§ Assignment
Please reproduce the data exactly, though every picture must stay out.

>>

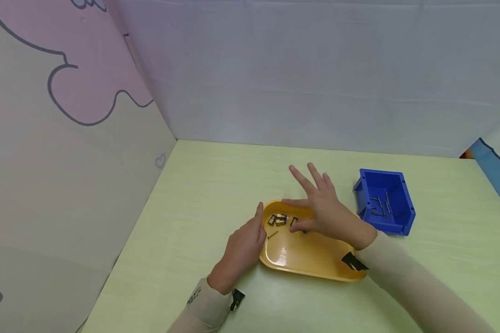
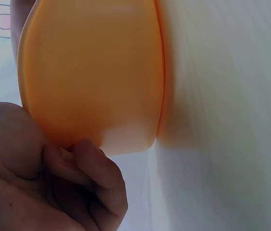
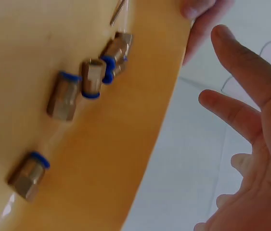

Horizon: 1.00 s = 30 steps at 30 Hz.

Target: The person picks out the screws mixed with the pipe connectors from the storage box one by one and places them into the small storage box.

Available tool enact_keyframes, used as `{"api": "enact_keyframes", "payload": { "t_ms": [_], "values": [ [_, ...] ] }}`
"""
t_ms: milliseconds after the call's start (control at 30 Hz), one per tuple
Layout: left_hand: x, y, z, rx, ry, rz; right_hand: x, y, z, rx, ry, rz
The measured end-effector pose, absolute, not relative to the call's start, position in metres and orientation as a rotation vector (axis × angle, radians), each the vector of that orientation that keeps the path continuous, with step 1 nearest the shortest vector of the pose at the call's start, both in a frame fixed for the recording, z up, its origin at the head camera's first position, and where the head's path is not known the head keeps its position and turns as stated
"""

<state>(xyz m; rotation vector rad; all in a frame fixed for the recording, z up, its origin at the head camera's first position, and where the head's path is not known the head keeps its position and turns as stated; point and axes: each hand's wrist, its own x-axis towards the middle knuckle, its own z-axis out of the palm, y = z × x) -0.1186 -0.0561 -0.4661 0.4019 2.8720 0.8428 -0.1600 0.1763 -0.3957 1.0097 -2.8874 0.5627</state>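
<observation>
A shallow yellow-orange tray lies on the table with its left end in my left hand. In the left wrist view, curled fingers hold the tray's rim from outside. Several brass-coloured push-in fittings with blue collars are in the tray, toward its far left side. One screw lies near them. Over the tray's far side is my right hand, fingers spread and nothing held. From the right wrist, the fittings appear in a loose row beside the spread fingers.
A blue plastic bin stands on the table to the right of the tray, behind my right forearm. Several screws lie inside it. A covered wall rises behind the table, and another panel borders its left side.
</observation>
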Motion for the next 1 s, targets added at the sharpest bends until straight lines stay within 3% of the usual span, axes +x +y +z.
{"api": "enact_keyframes", "payload": {
  "t_ms": [700, 1000],
  "values": [
    [-0.119, -0.058, -0.466, 0.431, 2.873, 0.85, -0.158, 0.147, -0.433, 1.302, -2.839, 0.437],
    [-0.119, -0.057, -0.464, 0.405, 2.852, 0.848, -0.157, 0.135, -0.449, 1.262, -2.861, 0.231]
  ]
}}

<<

§ Task result
Horizon: 1.00 s = 30 steps at 30 Hz.

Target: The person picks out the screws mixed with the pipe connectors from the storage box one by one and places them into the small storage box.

Available tool enact_keyframes, used as `{"api": "enact_keyframes", "payload": { "t_ms": [_], "values": [ [_, ...] ] }}`
"""
t_ms: milliseconds after the call's start (control at 30 Hz), one per tuple
Layout: left_hand: x, y, z, rx, ry, rz; right_hand: x, y, z, rx, ry, rz
The measured end-effector pose, absolute, not relative to the call's start, position in metres and orientation as a rotation vector (axis × angle, radians), each the vector of that orientation that keeps the path continuous, with step 1 nearest the shortest vector of the pose at the call's start, both in a frame fixed for the recording, z up, its origin at the head camera's first position, and where the head's path is not known the head keeps its position and turns as stated
"""

<state>(xyz m; rotation vector rad; all in a frame fixed for the recording, z up, its origin at the head camera's first position, and where the head's path is not known the head keeps its position and turns as stated; point and axes: each hand's wrist, its own x-axis towards the middle knuckle, its own z-axis out of the palm, y = z × x) -0.1186 -0.0561 -0.4661 0.4019 2.8720 0.8428 -0.1600 0.1763 -0.3957 1.0097 -2.8874 0.5627</state>
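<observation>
A shallow yellow-orange tray lies on the table with its left end in my left hand. In the left wrist view, curled fingers hold the tray's rim from outside. Several brass-coloured push-in fittings with blue collars are in the tray, toward its far left side. One screw lies near them. Over the tray's far side is my right hand, fingers spread and nothing held. From the right wrist, the fittings appear in a loose row beside the spread fingers.
A blue plastic bin stands on the table to the right of the tray, behind my right forearm. Several screws lie inside it. A covered wall rises behind the table, and another panel borders its left side.
</observation>
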Motion for the next 1 s, targets added at the sharpest bends until straight lines stay within 3% of the usual span, axes +x +y +z.
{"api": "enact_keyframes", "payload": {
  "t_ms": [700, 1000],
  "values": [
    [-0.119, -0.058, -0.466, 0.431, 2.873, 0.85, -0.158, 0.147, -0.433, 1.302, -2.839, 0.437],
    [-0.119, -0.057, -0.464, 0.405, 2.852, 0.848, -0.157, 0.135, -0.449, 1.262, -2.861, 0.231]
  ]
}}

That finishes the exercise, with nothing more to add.